▶ **Supplied records**:
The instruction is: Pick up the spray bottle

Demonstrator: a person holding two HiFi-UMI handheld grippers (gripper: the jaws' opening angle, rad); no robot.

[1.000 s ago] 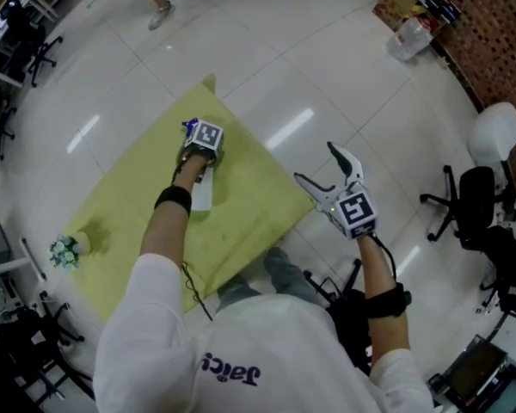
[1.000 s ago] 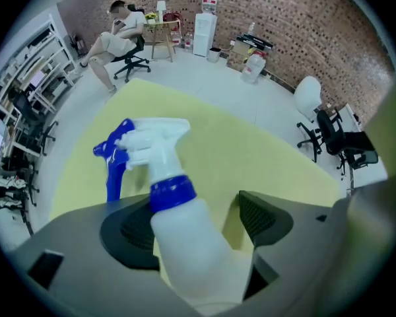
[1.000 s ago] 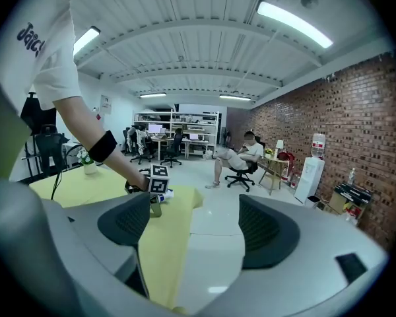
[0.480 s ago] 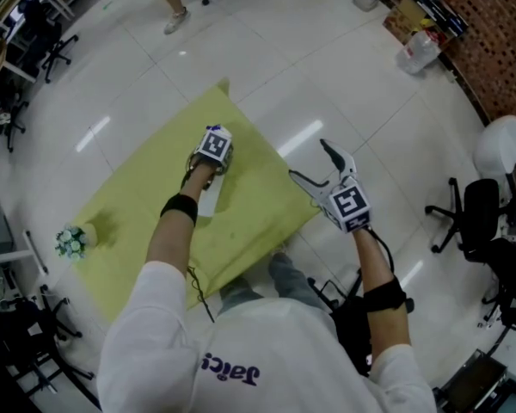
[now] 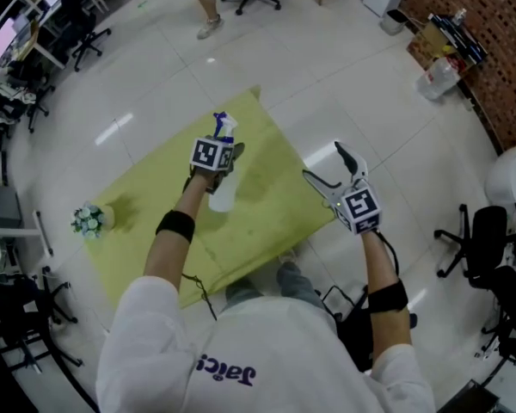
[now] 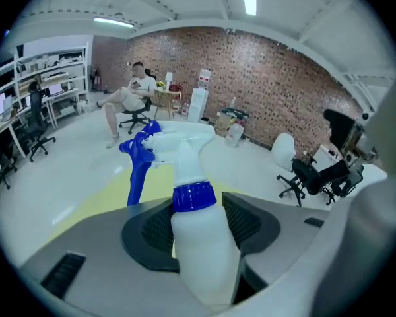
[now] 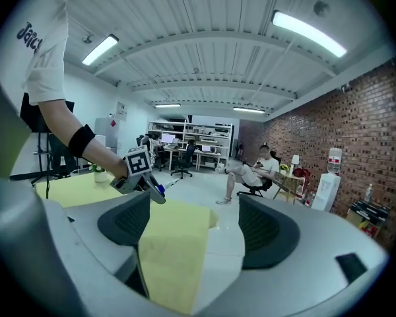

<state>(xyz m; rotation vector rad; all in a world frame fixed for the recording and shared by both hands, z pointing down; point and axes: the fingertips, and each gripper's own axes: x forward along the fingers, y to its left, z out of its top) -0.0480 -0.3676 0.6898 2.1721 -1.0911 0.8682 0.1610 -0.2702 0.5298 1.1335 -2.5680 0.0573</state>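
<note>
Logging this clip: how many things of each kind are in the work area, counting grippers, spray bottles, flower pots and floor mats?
Grippers: 2, the left gripper and the right gripper
Spray bottles: 1, the spray bottle held in the left gripper
Flower pots: 1, the small flower pot on the mat
Floor mats: 1, the yellow mat
Total: 5

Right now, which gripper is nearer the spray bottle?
Left. The left gripper is shut on the spray bottle; the right gripper hangs open and empty, off to the side.
</note>
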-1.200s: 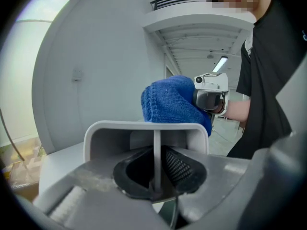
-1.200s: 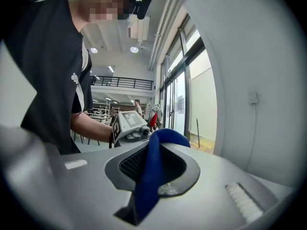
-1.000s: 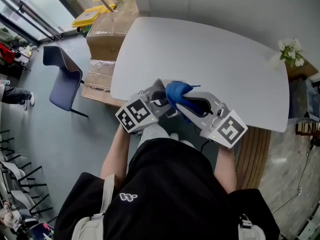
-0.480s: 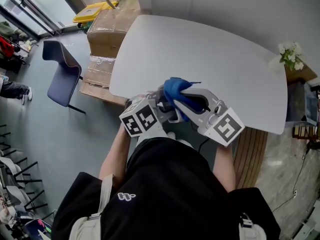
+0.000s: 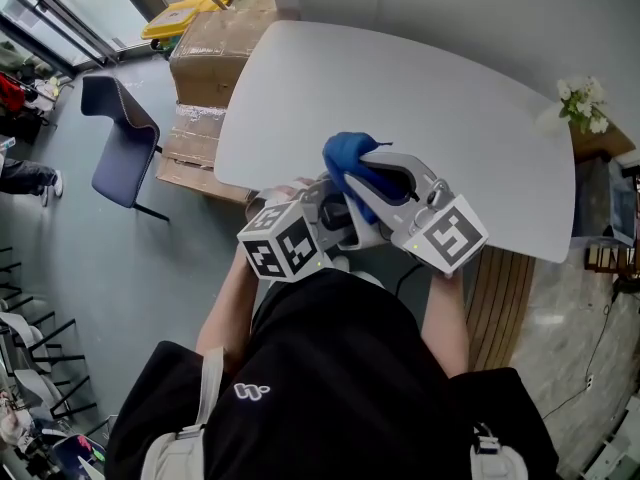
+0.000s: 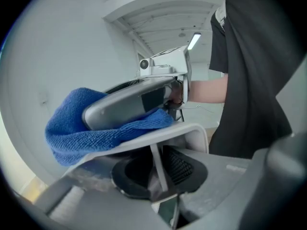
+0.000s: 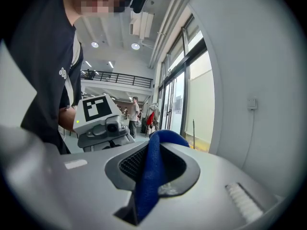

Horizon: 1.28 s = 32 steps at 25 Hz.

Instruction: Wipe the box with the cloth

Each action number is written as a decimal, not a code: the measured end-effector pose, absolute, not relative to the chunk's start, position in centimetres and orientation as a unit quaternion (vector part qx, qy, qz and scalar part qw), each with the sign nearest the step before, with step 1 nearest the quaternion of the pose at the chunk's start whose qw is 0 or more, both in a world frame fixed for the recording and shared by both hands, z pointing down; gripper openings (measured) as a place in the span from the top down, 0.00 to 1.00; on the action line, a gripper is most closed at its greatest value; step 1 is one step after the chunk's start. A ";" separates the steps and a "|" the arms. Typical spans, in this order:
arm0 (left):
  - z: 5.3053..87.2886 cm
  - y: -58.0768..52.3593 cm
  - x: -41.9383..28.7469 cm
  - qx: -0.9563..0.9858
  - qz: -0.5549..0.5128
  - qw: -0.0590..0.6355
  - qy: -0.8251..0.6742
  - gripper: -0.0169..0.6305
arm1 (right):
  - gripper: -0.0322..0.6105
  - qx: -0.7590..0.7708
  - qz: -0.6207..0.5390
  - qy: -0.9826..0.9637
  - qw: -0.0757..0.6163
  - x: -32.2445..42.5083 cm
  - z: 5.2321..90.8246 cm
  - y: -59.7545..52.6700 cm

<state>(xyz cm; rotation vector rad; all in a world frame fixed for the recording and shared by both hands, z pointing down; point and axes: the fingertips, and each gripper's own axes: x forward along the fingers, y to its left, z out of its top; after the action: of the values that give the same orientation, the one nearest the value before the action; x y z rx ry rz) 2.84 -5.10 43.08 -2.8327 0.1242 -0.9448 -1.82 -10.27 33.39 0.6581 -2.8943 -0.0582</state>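
My right gripper (image 5: 350,180) is shut on a blue cloth (image 5: 346,158) just above the near edge of the white table (image 5: 420,98). In the right gripper view the cloth (image 7: 148,186) runs as a folded band between the pads of that gripper (image 7: 158,169). The left gripper (image 5: 335,216) sits close under it on the left. A thin wall of a white box (image 6: 144,140) stands pinched between the left gripper's (image 6: 160,169) pads, while its jaws are opening slightly. The cloth (image 6: 72,133) and the right gripper (image 6: 129,104) rest on the box's top edge. The box is mostly hidden in the head view.
Taped cardboard cartons (image 5: 205,78) and a dark blue chair (image 5: 115,143) stand on the floor left of the table. White flowers (image 5: 580,103) are at the table's far right corner. A wooden bench (image 5: 510,308) lies to my right.
The left gripper has slid right and rolled, now tucked under the right gripper. The right gripper and the cloth have barely shifted.
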 end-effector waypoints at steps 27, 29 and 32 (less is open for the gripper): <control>37.7 0.7 2.7 -0.973 -0.188 0.080 -0.106 0.88 | 0.86 0.143 0.063 -0.987 -0.041 1.4 32.8 -11.8; 36.1 0.8 3.1 -0.978 -0.156 0.082 -0.112 0.89 | 0.86 0.148 0.081 -0.984 -0.055 1.7 33.0 -12.0; 34.3 1.0 3.4 -0.982 -0.124 0.079 -0.116 0.89 | 0.86 0.140 0.103 -0.981 -0.091 2.1 32.7 -11.8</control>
<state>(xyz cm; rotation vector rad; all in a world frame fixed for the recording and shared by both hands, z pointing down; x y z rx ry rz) 3.45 0.95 34.34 -2.9402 -0.3481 -0.3703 2.15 -11.76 32.73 0.4680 -3.2720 0.3424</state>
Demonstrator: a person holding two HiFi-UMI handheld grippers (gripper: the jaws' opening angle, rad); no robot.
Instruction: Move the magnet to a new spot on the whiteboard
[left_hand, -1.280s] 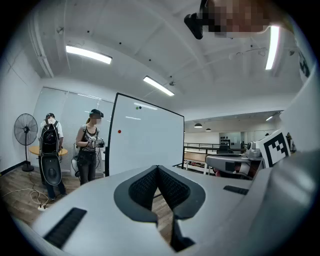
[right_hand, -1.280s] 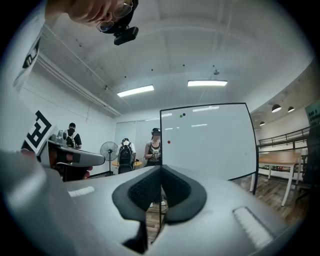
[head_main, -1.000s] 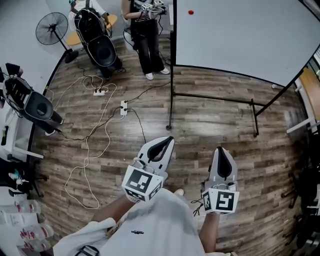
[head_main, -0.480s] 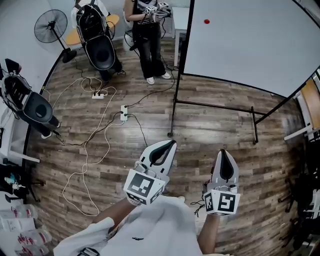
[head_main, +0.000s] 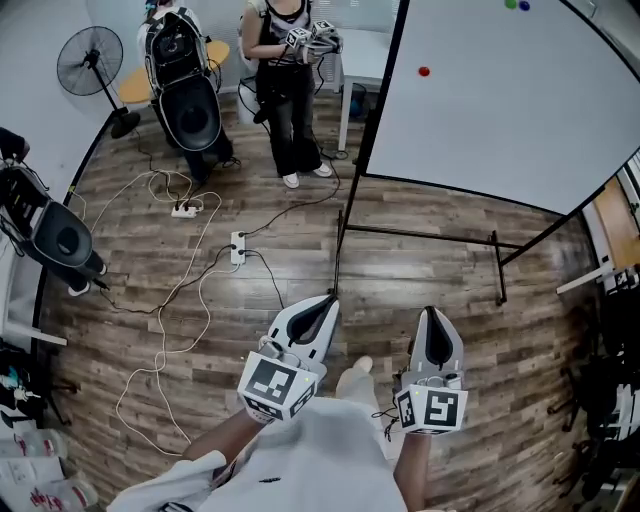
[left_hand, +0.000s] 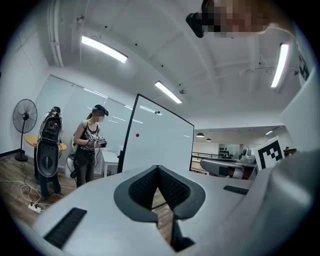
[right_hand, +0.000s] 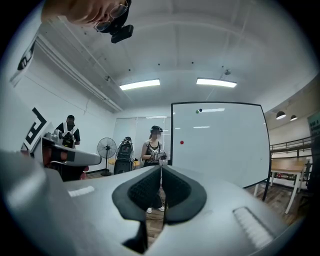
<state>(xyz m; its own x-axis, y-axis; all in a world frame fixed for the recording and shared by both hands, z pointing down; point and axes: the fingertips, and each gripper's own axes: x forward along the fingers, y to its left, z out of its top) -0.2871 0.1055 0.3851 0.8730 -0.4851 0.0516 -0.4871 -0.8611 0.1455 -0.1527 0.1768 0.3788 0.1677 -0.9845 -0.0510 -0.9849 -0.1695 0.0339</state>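
Note:
A small red magnet (head_main: 424, 71) sticks to the white whiteboard (head_main: 500, 90), which stands on a black frame far ahead of me. The magnet (left_hand: 137, 135) also shows on the board (left_hand: 160, 142) in the left gripper view, and as a red magnet (right_hand: 181, 142) on the board (right_hand: 220, 145) in the right gripper view. My left gripper (head_main: 322, 303) and right gripper (head_main: 432, 317) hang side by side over the wood floor, well short of the board. Both are shut with nothing between the pads. Two more magnets, green (head_main: 511, 4) and blue (head_main: 524, 6), sit at the board's top.
A person (head_main: 288, 80) holding grippers stands left of the whiteboard. A fan (head_main: 90, 60) and black bags (head_main: 190, 95) are at the far left. Cables and a power strip (head_main: 238, 246) lie on the floor. The board's stand foot (head_main: 338, 255) reaches toward me.
The head view has moved toward the whiteboard and tilted up, so more of the board shows, including its top magnets. Both grippers stay shut and side by side.

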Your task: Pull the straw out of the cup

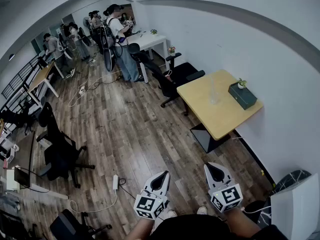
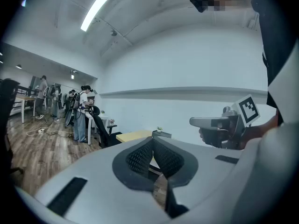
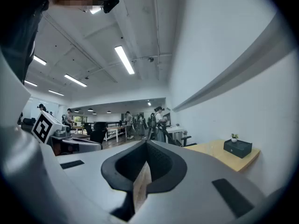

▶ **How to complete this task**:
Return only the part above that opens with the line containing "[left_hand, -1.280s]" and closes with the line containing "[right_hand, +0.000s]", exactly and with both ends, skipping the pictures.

▶ **Result of the exercise**:
[left_hand, -1.280s] 
[right_hand, -1.280s] 
[head_main, -1.000s] 
[head_main, -0.480s] 
[head_main, +0.000s] 
[left_hand, +0.000s] 
[right_hand, +0.000s] 

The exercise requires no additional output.